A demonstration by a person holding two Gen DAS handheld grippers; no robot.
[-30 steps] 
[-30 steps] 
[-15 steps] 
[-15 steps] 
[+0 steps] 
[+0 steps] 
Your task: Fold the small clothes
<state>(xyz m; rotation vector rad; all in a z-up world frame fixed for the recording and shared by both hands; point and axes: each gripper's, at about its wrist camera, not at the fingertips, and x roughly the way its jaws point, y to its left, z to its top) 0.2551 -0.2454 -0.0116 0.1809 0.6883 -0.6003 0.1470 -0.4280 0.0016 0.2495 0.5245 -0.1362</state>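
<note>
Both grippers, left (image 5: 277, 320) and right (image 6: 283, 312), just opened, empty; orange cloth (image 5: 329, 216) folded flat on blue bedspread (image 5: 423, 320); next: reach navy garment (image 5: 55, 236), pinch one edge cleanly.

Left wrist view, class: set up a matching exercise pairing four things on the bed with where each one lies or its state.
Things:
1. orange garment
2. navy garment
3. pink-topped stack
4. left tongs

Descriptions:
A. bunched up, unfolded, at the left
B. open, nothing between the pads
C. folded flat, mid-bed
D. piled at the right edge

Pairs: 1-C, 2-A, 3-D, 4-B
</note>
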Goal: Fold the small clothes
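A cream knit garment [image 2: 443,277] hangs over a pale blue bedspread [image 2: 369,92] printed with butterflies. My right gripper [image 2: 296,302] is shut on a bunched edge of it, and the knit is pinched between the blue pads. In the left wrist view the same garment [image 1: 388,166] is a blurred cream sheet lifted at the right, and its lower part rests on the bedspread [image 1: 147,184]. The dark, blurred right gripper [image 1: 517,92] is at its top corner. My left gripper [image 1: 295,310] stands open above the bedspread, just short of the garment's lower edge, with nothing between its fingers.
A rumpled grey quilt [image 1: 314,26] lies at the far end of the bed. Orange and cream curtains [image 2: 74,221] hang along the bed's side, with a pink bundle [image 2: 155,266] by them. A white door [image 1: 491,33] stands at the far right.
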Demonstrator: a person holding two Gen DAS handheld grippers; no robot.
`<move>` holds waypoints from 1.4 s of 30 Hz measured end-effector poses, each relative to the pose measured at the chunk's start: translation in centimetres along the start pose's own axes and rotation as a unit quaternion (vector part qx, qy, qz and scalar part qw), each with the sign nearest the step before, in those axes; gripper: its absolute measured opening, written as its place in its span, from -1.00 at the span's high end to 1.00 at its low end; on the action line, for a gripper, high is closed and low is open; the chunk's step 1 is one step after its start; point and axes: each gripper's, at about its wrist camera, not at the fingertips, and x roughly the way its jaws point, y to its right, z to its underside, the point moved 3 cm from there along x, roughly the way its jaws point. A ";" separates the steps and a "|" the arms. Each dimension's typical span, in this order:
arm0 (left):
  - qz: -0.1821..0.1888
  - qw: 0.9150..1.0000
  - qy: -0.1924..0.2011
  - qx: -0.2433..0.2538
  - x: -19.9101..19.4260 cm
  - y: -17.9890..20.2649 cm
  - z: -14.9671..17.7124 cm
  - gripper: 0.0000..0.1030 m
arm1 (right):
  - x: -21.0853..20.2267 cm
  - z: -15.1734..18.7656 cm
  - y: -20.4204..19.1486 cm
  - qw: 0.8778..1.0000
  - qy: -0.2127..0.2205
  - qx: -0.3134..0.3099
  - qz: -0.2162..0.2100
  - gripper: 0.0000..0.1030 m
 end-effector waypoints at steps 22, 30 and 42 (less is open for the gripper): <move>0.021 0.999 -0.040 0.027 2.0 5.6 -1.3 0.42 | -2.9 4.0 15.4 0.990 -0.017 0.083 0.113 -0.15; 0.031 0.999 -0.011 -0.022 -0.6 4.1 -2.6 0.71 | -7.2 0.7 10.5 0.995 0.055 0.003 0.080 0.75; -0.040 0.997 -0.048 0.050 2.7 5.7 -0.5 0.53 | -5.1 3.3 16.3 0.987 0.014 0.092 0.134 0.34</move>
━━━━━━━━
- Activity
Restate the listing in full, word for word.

- Answer for this exercise
A demonstration by a person holding two Gen DAS handheld grippers; no robot.
[-30 steps] 
[-30 steps] 
[-15 steps] 
[-15 steps] 
[+0 steps] 
[+0 steps] 
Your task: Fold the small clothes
<state>(xyz m; rotation vector rad; all in a z-up world frame fixed for the recording and shared by both hands; point and axes: each gripper's, at about its wrist camera, not at the fingertips, and x roughly the way its jaws point, y to its left, z to its top) 0.2551 -0.2454 -0.0116 0.1809 0.6883 -0.6003 0.1470 -0.4280 0.0016 0.2495 0.5245 -0.1362</state>
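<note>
Both grippers, left (image 5: 277, 320) and right (image 6: 283, 312), just opened, empty; orange cloth (image 5: 329, 216) folded flat on blue bedspread (image 5: 423, 320); next: reach navy garment (image 5: 55, 236), pinch one edge cleanly.

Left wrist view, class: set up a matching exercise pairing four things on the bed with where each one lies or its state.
Things:
1. orange garment
2. navy garment
3. pink-topped stack
4. left tongs

Descriptions:
A. bunched up, unfolded, at the left
B. open, nothing between the pads
C. folded flat, mid-bed
D. piled at the right edge

Pairs: 1-C, 2-A, 3-D, 4-B
</note>
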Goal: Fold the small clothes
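A cream knit garment [image 2: 443,277] hangs over a pale blue bedspread [image 2: 369,92] printed with butterflies. My right gripper [image 2: 296,302] is shut on a bunched edge of it, and the knit is pinched between the blue pads. In the left wrist view the same garment [image 1: 388,166] is a blurred cream sheet lifted at the right, and its lower part rests on the bedspread [image 1: 147,184]. The dark, blurred right gripper [image 1: 517,92] is at its top corner. My left gripper [image 1: 295,310] stands open above the bedspread, just short of the garment's lower edge, with nothing between its fingers.
A rumpled grey quilt [image 1: 314,26] lies at the far end of the bed. Orange and cream curtains [image 2: 74,221] hang along the bed's side, with a pink bundle [image 2: 155,266] by them. A white door [image 1: 491,33] stands at the far right.
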Demonstrator: a person holding two Gen DAS handheld grippers; no robot.
`<move>` holds waypoints from 1.4 s of 30 Hz measured end-effector poses, each relative to the pose measured at the chunk's start: translation in centimetres along the start pose's own axes and rotation as a unit quaternion (vector part qx, qy, qz and scalar part qw), each with the sign nearest the step before, in those axes; gripper: its absolute measured opening, written as its place in its span, from -1.00 at the span's high end to 1.00 at its low end; on the action line, for a gripper, high is closed and low is open; the chunk's step 1 is one step after its start; point and axes: each gripper's, at about its wrist camera, not at the fingertips, and x roughly the way its jaws point, y to its right, z to its underside, the point moved 3 cm from there along x, roughly the way its jaws point. A ";" separates the steps and a "|" the arms. Each dimension's typical span, in this order:
arm0 (left):
  - qz: -0.1821..0.1888
  - qw: 0.9150..1.0000
  - qy: -0.1924..0.2011
  - qx: -0.2433..0.2538
  - x: -19.9101..19.4260 cm
  - y: -17.9890..20.2649 cm
  - z: -14.9671..17.7124 cm
  - gripper: 0.0000..0.1030 m
arm1 (right):
  - x: -21.0853..20.2267 cm
  - z: -15.1734..18.7656 cm
  - y: -20.4204..19.1486 cm
  - qw: 0.8778..1.0000
  - qy: -0.2127..0.2205
  - qx: -0.3134..0.3099
  - qz: -0.2162..0.2100
  - gripper: 0.0000..0.1030 m
 end-effector waypoints at steps 22, 30 and 42 (less is open for the gripper): <move>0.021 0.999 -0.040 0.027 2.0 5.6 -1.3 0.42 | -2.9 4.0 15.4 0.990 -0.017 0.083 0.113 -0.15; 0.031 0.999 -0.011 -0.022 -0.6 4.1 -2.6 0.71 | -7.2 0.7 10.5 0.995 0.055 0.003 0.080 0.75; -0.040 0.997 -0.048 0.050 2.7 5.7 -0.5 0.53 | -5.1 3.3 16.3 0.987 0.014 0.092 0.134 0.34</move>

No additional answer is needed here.